#Install required libraries

In [1]:
#!pip install torch

#Import Required Libraries

In [2]:
import torch
import torch.nn as nn

#Shift On GPU

This will make the training use GPU instead of CPU. Using GPU will make training and model usage much faster .

In [3]:
device = 'cuda' if torch.cuda.is_available() else 'cpu'
print(f"Using device: {device}")

Using device: cuda


#Tokenize + Encode Data

This code will allocate a specific number code to each charater of given text called tokens.
we make 2 dictionaries as given below:
1. stoi (key: character, value: integer_id)
2. itos (key: integer_id, value: character)

encode function converts the text into tokens (integer_ids) while decode function convert the encoded tokens again into original text according to the saved dictionaries

In [4]:
txt="""The sun was setting behind the hills.
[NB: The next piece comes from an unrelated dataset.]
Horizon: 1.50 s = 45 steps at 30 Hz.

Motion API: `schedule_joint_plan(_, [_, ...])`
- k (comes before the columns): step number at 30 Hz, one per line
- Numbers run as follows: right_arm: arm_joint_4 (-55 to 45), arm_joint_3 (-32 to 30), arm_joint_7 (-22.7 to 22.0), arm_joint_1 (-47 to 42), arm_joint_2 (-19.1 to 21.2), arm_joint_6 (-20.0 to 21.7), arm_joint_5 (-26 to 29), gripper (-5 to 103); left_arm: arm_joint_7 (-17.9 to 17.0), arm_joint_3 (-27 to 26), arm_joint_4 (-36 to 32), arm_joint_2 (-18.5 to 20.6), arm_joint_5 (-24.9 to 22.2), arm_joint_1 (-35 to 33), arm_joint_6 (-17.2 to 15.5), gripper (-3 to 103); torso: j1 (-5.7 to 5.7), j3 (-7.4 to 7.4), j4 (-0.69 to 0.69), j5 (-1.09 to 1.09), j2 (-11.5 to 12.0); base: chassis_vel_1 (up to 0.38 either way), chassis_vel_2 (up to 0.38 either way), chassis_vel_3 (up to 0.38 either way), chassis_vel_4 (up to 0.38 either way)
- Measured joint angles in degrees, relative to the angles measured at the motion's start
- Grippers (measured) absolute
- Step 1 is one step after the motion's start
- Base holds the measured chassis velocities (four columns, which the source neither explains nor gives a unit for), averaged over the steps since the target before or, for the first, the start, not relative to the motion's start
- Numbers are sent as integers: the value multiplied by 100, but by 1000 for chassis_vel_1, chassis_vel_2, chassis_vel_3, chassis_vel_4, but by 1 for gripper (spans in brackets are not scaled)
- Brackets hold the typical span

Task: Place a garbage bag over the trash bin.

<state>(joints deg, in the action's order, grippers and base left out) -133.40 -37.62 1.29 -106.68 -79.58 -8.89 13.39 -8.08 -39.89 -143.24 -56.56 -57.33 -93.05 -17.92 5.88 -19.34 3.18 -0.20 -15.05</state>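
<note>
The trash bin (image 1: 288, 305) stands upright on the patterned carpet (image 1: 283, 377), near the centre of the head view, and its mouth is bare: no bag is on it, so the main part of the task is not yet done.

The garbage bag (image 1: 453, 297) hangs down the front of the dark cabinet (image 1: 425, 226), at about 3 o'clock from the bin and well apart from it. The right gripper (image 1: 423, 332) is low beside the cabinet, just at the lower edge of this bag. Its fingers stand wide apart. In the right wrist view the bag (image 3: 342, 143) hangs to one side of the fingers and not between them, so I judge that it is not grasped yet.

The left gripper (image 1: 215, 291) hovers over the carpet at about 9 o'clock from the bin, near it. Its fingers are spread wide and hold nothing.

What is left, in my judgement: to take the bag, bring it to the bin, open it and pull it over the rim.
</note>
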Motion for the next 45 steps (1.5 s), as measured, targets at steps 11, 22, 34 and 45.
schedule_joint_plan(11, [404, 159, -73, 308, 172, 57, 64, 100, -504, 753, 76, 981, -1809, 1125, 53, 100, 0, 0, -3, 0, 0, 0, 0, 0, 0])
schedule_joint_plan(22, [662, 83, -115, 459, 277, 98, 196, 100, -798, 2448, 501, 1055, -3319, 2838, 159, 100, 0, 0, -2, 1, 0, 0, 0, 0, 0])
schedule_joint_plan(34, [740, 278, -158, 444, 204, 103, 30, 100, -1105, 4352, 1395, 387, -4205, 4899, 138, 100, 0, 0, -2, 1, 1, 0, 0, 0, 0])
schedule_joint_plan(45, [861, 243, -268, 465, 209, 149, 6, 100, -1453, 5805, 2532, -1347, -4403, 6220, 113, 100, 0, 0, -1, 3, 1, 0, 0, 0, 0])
Birds flew across the orange sky, heading home. A boy sat on the grass, watching the clouds move slowly. He smiled, feeling the cool wind on his face. It was a peaceful evening, and everything felt calm. He didn’t want the moment to end.\n""" * 100

chars = sorted(list(set(txt)))
stoi = {ch:i for i,ch in enumerate(chars)}
itos = {i:ch for ch,i in stoi.items()}

def encode(s):
  return [stoi[c] for c in s]
def decode(l):
  return ''.join([itos[n] for n in l])


x = torch.tensor(encode(txt)).to(device)

#Make Tiny Dataset

This code is used to make many different data batches from a single dataset.
Like previously in ML the dataset is like (x,y) where x is the input and y is the output (prediction), samelike that x is the input text and y is the output text. Because the transformer will predict what user wants to write next so we make dataset from the original data like some words (block size) as input (x) and some next words (block size) as output (y).
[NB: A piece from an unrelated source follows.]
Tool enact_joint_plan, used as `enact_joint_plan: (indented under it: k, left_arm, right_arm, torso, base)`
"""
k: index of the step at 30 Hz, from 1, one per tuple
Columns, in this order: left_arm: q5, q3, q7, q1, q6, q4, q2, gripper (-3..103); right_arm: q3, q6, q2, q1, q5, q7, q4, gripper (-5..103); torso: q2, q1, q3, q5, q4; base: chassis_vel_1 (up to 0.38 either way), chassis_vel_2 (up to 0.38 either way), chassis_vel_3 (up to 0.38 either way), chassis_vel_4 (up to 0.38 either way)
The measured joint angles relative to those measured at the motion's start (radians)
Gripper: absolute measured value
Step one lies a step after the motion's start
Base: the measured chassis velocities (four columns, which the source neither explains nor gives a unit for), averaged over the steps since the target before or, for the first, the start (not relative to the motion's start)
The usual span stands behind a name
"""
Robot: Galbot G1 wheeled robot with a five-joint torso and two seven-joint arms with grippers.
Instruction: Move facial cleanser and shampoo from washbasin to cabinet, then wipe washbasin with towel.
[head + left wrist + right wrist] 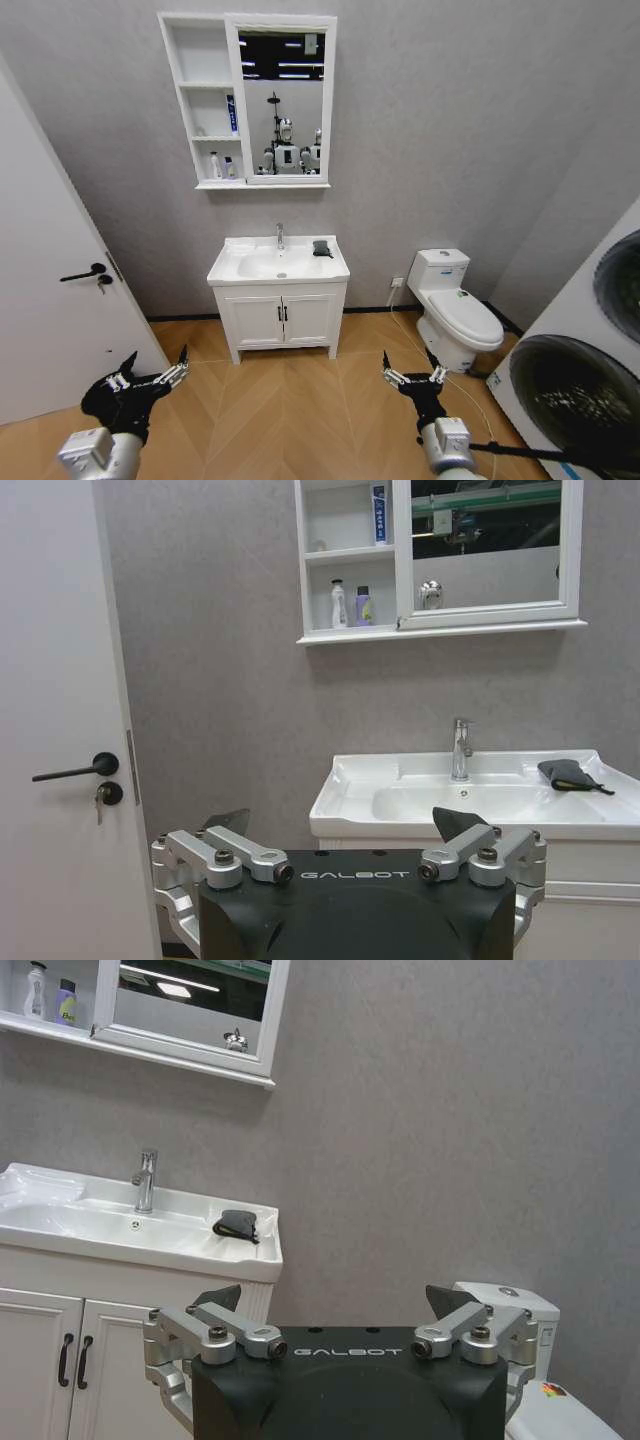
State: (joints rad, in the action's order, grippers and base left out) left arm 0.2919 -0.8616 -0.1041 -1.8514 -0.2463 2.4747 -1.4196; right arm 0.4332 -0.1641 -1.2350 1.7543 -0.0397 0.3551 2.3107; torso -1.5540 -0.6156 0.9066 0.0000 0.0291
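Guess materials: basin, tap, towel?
Basin: looks like glazed white ceramic; glossy, with soft highlights on the rim. Tap: chrome-finished metal, going by its mirror-like shine. Towel: dark grey cloth, matte and soft, lying folded on the basin's right rim; fibre type can't be told. Both grippers, left and right, are open and far back from the basin.

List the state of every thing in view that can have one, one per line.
Left gripper: jaws open, empty, held low, far from the washbasin.
Right gripper: jaws open, empty, held low.
Towel: folded, lying on the washbasin's right rim.
Washbasin: no bottles on it.
Tap: no water running.
Cabinet: two bottles upright on its bottom shelf, a blue tube on the shelf above.
Vanity doors: shut.
Toilet lid: down.
Door: shut.
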Motion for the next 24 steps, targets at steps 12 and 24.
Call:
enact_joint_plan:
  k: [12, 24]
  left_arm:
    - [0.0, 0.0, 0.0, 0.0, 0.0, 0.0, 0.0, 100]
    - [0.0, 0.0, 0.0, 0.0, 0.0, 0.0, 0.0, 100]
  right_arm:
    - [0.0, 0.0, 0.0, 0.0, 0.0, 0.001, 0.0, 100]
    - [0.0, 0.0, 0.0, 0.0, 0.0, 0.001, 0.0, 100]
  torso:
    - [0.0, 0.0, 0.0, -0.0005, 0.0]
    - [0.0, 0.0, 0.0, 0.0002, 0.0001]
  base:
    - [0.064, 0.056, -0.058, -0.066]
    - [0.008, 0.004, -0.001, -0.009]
First we make two lists x & y. then we loop over the range of len(seq) - block_size.



For Example:
seq = [2,3,1,6,5,9]
block_size = 3

so, len(seq) = 6
and (len(seq) - block_size) = 6-3 =3

i will iterate through 0->3
for i = 0:
x.append(2:0+3)
-> x.append(2:3)
-> x becomes [2,3,1]
and y becomes [3,1,6]
in this way we get many batches (len(seq) - block_size)

At the end it becomes:

x = [[2,3,1], [3,1,6], [1,6,5]]


y = [[3,1,6], [1,6,5], [6,5,9]]

In [5]:
def get_batch(seq, block_size):
    x = []
    y = []
    for i in range(len(seq) - block_size):
        x.append(seq[i:i + block_size])
        y.append(seq[i + 1:i + block_size + 1])

    return torch.tensor(x, dtype=torch.long).to(device), torch.tensor(y, dtype=torch.long).to(device)

#Positional + Token Embedding Layer

Here we make 2 vectors, one having the token embedings of characters in the block while other has positions order

---

vocab_size is vocublary size (numbers of characters in this case)
block_size is the max number of character to check at a time.
embed_dim is the number of elements in a vector.

---

first we make a vector having the embedings for each token.
[vocab_size x embed_dim]
=> [8x4] = 2D vector having 32 elements each row is a token.


each element is a uniform or normal distribution random values like:
[
 [ 0.02, -0.11,  0.05, 0.07],  # token ID 0
 [ 0.12, -0.55,  0.33, 0.98],  # token ID 1
 [ 0.66,  0.20, -0.50, 0.44],  # token ID 2
 ...
]


These are updated during training using:
new_value = old_value - learning_rate * gradient



---



position_embed is also a vector which just gives the position order


For Example: if block size is 4 then each vector will be of 4 elements and position emebed vector will always be:  [0,1,2,3]

In [6]:
class Embedding(nn.Module):
  def __init__(self, voacb_size, embed_dim, block_size ):
    super().__init__()
    self.token_embed=nn.Embedding(voacb_size,embed_dim)
    self.position_embed=nn.Embedding(block_size,embed_dim)

  def forward(self,x):
    B,T=x.shape
    tok=self.token_embed(x)
    pos=self.position_embed(torch.arange(T, device=x.device))
    return tok+pos

#Self Attention + Casual Masking


Query (q): “Which type of info i am finding?”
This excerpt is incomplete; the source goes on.